-------- Available data
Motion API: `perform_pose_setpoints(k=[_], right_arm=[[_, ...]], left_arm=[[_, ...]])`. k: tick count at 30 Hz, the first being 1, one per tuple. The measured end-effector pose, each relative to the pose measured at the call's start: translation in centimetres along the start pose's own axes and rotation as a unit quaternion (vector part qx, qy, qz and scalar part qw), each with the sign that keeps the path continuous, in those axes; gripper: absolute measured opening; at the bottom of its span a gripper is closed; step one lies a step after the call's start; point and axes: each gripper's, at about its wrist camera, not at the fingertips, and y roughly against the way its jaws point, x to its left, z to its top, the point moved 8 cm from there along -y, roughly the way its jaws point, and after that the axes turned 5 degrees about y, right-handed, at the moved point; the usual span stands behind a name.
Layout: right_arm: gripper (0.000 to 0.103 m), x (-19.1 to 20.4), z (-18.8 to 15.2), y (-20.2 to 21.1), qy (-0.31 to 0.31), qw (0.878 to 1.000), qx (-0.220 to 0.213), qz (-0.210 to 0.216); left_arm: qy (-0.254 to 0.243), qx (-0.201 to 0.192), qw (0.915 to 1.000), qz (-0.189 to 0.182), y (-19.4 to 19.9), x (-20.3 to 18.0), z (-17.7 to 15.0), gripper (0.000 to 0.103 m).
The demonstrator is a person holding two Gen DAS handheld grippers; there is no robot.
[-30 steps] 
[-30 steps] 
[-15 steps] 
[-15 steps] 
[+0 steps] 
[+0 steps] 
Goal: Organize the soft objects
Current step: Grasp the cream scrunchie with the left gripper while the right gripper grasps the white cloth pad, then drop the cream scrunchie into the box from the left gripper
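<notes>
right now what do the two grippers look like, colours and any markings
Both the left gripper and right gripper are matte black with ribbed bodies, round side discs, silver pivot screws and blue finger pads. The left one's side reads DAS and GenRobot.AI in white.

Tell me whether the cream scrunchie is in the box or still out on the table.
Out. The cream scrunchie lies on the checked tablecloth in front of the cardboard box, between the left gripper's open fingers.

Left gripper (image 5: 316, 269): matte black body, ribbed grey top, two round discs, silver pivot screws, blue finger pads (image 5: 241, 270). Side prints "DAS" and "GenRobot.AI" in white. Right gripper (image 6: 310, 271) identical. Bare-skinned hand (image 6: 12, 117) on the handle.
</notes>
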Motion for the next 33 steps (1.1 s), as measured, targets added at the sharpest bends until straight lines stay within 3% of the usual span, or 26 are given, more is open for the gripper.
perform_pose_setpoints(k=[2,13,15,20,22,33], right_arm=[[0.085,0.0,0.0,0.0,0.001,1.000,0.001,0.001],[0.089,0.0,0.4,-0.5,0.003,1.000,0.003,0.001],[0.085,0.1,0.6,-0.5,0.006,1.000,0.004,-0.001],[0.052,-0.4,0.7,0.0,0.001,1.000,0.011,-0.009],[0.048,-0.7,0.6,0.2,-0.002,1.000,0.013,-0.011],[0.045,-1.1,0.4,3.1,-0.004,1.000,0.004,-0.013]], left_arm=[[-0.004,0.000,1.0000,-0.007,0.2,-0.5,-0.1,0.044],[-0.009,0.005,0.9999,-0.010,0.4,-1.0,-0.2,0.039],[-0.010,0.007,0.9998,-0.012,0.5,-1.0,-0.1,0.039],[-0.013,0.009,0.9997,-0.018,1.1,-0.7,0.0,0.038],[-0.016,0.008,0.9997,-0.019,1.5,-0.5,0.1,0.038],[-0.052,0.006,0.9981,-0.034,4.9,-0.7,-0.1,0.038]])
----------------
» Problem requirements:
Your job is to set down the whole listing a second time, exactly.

» Result for this exercise:
Motion API: `perform_pose_setpoints(k=[_], right_arm=[[_, ...]], left_arm=[[_, ...]])`. k: tick count at 30 Hz, the first being 1, one per tuple. The measured end-effector pose, each relative to the pose measured at the call's start: translation in centimetres along the start pose's own axes and rotation as a unit quaternion (vector part qx, qy, qz and scalar part qw), each with the sign that keeps the path continuous, in those axes; gripper: absolute measured opening; at the bottom of its span a gripper is closed; step one lies a step after the call's start; point and axes: each gripper's, at about its wrist camera, not at the fingertips, and y roughly against the way its jaws point, x to its left, z to its top, the point moved 8 cm from there along -y, roughly the way its jaws point, and after that the axes turned 5 degrees about y, right-handed, at the moved point; the usual span stands behind a name.
Layout: right_arm: gripper (0.000 to 0.103 m), x (-19.1 to 20.4), z (-18.8 to 15.2), y (-20.2 to 21.1), qy (-0.31 to 0.31), qw (0.878 to 1.000), qx (-0.220 to 0.213), qz (-0.210 to 0.216); left_arm: qy (-0.254 to 0.243), qx (-0.201 to 0.192), qw (0.915 to 1.000), qz (-0.189 to 0.182), y (-19.4 to 19.9), x (-20.3 to 18.0), z (-17.7 to 15.0), gripper (0.000 to 0.103 m).
The demonstrator is a person holding two Gen DAS handheld grippers; there is no robot.
[-30 steps] 
[-30 steps] 
[-15 steps] 
[-15 steps] 
[+0 steps] 
[+0 steps] 
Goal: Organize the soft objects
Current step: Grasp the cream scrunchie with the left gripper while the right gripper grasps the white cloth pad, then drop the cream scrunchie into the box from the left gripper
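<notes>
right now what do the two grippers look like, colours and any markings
Both the left gripper and right gripper are matte black with ribbed bodies, round side discs, silver pivot screws and blue finger pads. The left one's side reads DAS and GenRobot.AI in white.

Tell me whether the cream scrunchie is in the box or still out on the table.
Out. The cream scrunchie lies on the checked tablecloth in front of the cardboard box, between the left gripper's open fingers.

Left gripper (image 5: 316, 269): matte black body, ribbed grey top, two round discs, silver pivot screws, blue finger pads (image 5: 241, 270). Side prints "DAS" and "GenRobot.AI" in white. Right gripper (image 6: 310, 271) identical. Bare-skinned hand (image 6: 12, 117) on the handle.
</notes>
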Motion for the next 33 steps (1.1 s), as measured, targets added at the sharpest bends until straight lines stay within 3% of the usual span, or 26 are given, more is open for the gripper.
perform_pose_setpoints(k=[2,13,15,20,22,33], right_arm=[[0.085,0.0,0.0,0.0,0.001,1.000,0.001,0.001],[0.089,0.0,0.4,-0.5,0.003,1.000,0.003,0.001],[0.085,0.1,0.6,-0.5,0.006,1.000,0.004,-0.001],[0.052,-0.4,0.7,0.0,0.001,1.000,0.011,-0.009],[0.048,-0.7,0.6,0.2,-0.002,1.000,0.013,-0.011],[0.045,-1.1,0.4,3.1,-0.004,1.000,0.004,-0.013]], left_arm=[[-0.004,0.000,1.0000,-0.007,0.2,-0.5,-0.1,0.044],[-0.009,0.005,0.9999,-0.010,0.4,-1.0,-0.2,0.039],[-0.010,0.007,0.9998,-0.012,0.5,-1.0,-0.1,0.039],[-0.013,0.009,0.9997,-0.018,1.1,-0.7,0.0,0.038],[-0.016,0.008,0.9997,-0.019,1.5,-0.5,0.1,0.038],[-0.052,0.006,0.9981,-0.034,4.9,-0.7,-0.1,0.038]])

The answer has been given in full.